In our society, people with disabilities often face many forms of discrimination. They are socially isolated which leads to a lack of awareness regarding the existing resources and schemes by the government for them. This is where RDT steps up and tries to bridge this gap so that people with disabilities can access their rights.
25 years ago, in our journey of creating equitable access for people with disabilities, we were joined by a Bangalore based organisation- Mobility India (MI). We along with Mobility India, identify the barriers that people with disabilities face in everyday life and try to approach them with alternative solutions. Recently, RDT and MI in collaboration with WHO (World Health Organisation) conducted trainings for implementing the application of absorbent continence products with an aim to strengthen access to community level assistive technology.
In conversation with Ritu Gosh, a professional Prosthetist and Orthotist who is also the Academic Director of Mobility India shares some insights and anecdotes of this long-standing association.
You have been associated with the RDT for quite a while now. Tell us about your experience of working with RDT.
Mobility India (MI) and RDT has been associated for the last 25 years. RDT is one of our key partners, who has also played a role in MI’s growth and helped us in reaching out to people. I can say that together we have positively impacted people’s lives. We provide technical support in developing and strengthening assistive technology including prosthetics, orthotics and walking and mobility aids service provision programme of RDT. I am a professional Prosthetist and Orthotist and it is rare for women to advocate assistive technology at a community level. When I first started, I was fortunate to have begun this with RDT.
Working with RDT and its committed and fabulous team at all levels is the best part of my professional journey. The humility and analytical skills of DID Director Mr Dasarath have been an inspiration for me. I feel I have grown with the organization. I am also grateful to the team members who have retired and are still working for the cause with us.

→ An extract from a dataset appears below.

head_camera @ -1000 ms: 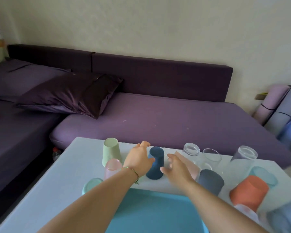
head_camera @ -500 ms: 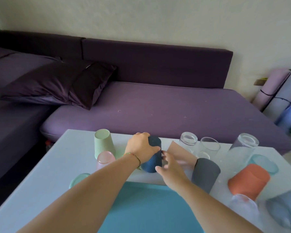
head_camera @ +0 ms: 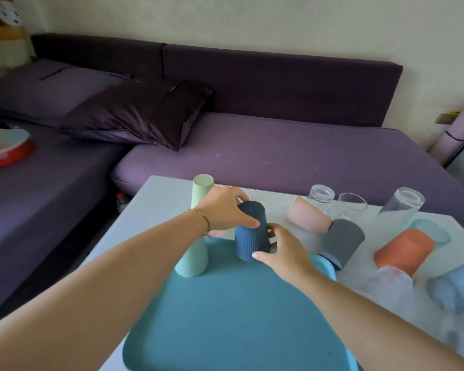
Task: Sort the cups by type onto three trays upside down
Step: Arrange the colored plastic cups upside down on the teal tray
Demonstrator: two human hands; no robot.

In your experience, what are the challenges that you faced while introducing assistive equipment?
It is an interesting as well as a challenging experience to introduce assistive technology at the community level. Awareness about assistive technology or types of equipment is the key. Currently, I will identify two major challenges. Awareness about assistive technology requires specific expertise and exclusive training for the workforce. However, the trained workforce at primary level are usually not available or even if it is, the service delivery is seldom satisfactory. This obstacle is faced in most rural places. Introducing new technology to people in rural places without sufficient trained staff is a major challenge. The other is, there is always a chance that a family member of a user might not accept the technology.
Are there any stigma attached with the assistive devices? If yes, then what are those and how do you prepare to overcome those?

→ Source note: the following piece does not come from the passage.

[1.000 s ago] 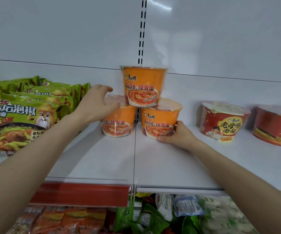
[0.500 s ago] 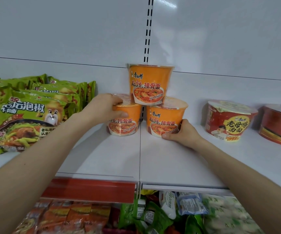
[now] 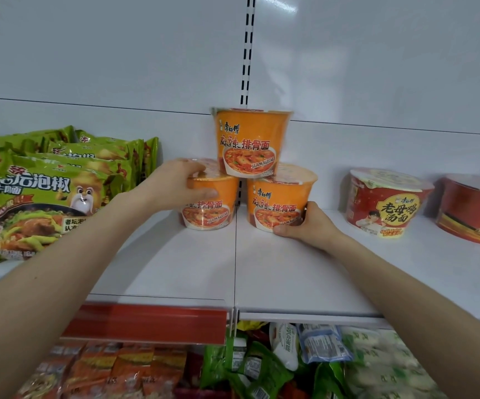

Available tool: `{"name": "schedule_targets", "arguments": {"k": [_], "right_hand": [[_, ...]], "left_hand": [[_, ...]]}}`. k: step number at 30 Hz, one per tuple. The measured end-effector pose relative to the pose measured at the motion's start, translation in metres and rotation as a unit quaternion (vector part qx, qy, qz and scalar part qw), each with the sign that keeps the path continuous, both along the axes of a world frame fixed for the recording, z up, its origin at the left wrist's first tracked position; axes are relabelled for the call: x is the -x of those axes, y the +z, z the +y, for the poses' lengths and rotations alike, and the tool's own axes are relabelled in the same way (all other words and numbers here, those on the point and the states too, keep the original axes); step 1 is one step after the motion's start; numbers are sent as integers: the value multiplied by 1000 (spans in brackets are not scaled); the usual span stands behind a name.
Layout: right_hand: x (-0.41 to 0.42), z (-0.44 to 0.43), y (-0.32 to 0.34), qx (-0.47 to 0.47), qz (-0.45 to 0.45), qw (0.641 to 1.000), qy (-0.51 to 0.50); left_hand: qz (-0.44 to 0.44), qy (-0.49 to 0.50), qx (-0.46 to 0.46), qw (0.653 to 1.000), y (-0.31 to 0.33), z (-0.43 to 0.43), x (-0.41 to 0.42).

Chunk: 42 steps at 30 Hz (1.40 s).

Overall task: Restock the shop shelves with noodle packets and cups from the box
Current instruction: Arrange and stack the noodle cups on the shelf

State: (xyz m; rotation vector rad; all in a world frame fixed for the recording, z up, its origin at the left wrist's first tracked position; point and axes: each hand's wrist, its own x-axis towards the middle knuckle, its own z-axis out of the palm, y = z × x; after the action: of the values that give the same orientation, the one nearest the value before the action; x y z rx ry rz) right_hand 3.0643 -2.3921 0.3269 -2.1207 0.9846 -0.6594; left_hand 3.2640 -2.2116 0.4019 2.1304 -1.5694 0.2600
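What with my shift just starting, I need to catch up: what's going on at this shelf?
A person is setting three orange cups in a pyramid on the shelf. The left hand grips the lower left cup by its rim, the right hand holds the lower right cup near its base, and the top cup rests across both. Green noodle packets lie to the left, red bowls stand to the right.

Right red bowl [image 3: 473, 208] cropped, lower-shelf packets [image 3: 112, 370] — blurred
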Motion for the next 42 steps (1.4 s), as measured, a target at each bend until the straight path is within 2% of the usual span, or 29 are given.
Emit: {"name": "schedule_targets", "arguments": {"k": [3, 6, 8, 14, 19, 34, 42], "right_hand": [[1, 1, -1, -6, -9, 1000, 4], [1, 1, -2, -5, -16, 1000, 6], [1, 1, -2, -5, -15, 1000, 5], [0, 0, -3, 1, -1, 1000, 4], [1, 0, -4, 7, 9, 1000, 0], [-1, 5, -3, -19, 0, 1000, -18], [3, 1, 0, -45, -5, 999, 23]], "left_hand": [[48, 17, 88, 995, 10, -1, 1], [32, 16, 208, 978, 32, -5, 7], [30, -18, 243, 969, 48, -9, 14], [23, -79, 188, 979, 65, -23, 29], [81, -88, 211, 970, 67, -25, 29], [79, -102, 226, 966, 66, -30, 27], [77, -99, 229, 965, 66, -33, 27]]}}
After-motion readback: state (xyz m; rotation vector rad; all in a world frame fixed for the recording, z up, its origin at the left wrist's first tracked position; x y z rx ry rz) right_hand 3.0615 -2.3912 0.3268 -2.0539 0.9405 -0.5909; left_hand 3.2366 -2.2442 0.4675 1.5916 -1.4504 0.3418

Stigma is one of the prominent barriers in the provision and continued use of assistive devices. The magnitude of it differs depending on the type of disabilities, type of assistive devices used, family and community support, gender, age etc. In my view, it begins with the family. The stigma projects itself from the negative attitude of extended family and community. Parents feel shame and keep their children at home, excluding them from society and depriving them of all they deserve including accessing AT services. However, RDT and MI are involved in creating awareness of the need and importance of AT along with the community-based initiatives that provide relevant information in understanding AT. This helps us in addressing and tackling the existing stigma as well.
How do you identify the need for a specific assistive product?
The workforce involved in AT service delivery is trained to assess the users and prescribe and select the suitable assistive product that addresses the individual needs and train them in using and maintaining it.
Would you like to share a story that really touched you and modified your perspective?
I would like to share a story of a 20 years old girl from Raptadu Mandal in Anantapur district, who became my source of learning. She has been receiving regular assistive services from RDT, including a wheelchair that helps in her mobility in the house. In our recent visit to her house, I realised her needs for assistive devices has changed with growing up. Sai expressed her desire to have a modified scooter so that she can go to college, meet her friends and not be dependent on her brother and father for movement. Moreover, she and her mother are also worried about her urine incontinence issue. Due to this she is unable to sleep at night and is confined to her house. The problem is that the urine incontinence issue is not discussed openly in households especially in rural places. It was then that I understood that a person’s needs change for different bodily functions as they grow older. At present, she has been provided with a washable absorbent product, a type of assistive device that will help her out with the management of urine inconsistency.
What IEC tools (information, education and communication) are employed?
Various IEC tools are used like presentations, Videos, and brochures and recently in collaboration with WHO, RDT and MI are using TAP (Training in Assistive products) online modules, where the staff working at primary level could access and benefit from accessing these tools.